Directions for this task:
Copy out all of the data that follows, exactly as it appears.

[[ Data extract open ]]

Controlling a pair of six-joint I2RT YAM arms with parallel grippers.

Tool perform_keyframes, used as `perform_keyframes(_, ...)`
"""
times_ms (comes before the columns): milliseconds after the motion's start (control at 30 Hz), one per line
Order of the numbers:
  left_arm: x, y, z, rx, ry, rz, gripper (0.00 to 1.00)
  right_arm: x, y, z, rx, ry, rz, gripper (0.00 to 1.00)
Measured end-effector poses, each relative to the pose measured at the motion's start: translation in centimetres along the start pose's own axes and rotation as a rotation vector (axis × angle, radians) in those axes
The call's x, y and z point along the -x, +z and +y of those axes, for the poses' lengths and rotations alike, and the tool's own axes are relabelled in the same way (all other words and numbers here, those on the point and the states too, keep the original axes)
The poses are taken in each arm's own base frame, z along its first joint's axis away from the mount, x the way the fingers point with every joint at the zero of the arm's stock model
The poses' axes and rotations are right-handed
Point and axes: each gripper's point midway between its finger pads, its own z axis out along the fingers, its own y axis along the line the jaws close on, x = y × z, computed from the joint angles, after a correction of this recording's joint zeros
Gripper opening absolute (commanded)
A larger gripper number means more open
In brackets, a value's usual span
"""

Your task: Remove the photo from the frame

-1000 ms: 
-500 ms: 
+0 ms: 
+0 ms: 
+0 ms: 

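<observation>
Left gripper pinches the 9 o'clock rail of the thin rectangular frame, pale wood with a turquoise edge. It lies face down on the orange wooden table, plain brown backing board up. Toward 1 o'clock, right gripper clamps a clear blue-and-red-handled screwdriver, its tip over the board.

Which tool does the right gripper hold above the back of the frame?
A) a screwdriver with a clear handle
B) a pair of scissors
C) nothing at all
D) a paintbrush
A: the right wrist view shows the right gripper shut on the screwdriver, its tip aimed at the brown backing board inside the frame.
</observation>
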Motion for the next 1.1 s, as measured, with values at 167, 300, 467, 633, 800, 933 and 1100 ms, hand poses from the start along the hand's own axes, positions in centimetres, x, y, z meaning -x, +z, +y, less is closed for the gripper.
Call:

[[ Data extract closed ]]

Answer box:
Controlling a pair of six-joint I2RT YAM arms with parallel grippers.

Tool perform_keyframes, used as `perform_keyframes(_, ...)`
"""
times_ms (comes before the columns): milliseconds after the motion's start (control at 30 Hz), one per line
Order of the numbers:
  left_arm: x, y, z, rx, ry, rz, gripper (0.00 to 1.00)
  right_arm: x, y, z, rx, ry, rz, gripper (0.00 to 1.00)
Measured end-effector poses, each relative to the pose measured at the motion's start: translation in centimetres along the start pose's own axes and rotation as a rotation vector (axis × angle, radians) in those axes
The call's x, y and z point along the -x, +z and +y of those axes, for the poses' lengths and rotations alike, and the tool's own axes are relabelled in the same way (all other words and numbers here, those on the point and the states too, keep the original axes)
The poses are taken in each arm's own base frame, z along its first joint's axis away from the mount, x the way the fingers point with every joint at the zero of the arm's stock model
The poses' axes and rotations are right-handed
Point and axes: each gripper's point midway between its finger pads, its own z axis out along the fingers, its own y axis along the line the jaws close on, x = y × z, computed from the joint angles, after a correction of this recording's joint zeros
Gripper opening absolute (commanded)
A larger gripper number means more open
In brackets, a value's usual span
"""

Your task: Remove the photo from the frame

-1000 ms: 
-500 ms: 
+0 ms: 
+0 ms: 
+0 ms: 

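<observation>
Left gripper pinches the 9 o'clock rail of the thin rectangular frame, pale wood with a turquoise edge. It lies face down on the orange wooden table, plain brown backing board up. Toward 1 o'clock, right gripper clamps a clear blue-and-red-handled screwdriver, its tip over the board.

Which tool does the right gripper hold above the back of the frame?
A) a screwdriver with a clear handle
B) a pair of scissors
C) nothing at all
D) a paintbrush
A: the right wrist view shows the right gripper shut on the screwdriver, its tip aimed at the brown backing board inside the frame.
</observation>
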Motion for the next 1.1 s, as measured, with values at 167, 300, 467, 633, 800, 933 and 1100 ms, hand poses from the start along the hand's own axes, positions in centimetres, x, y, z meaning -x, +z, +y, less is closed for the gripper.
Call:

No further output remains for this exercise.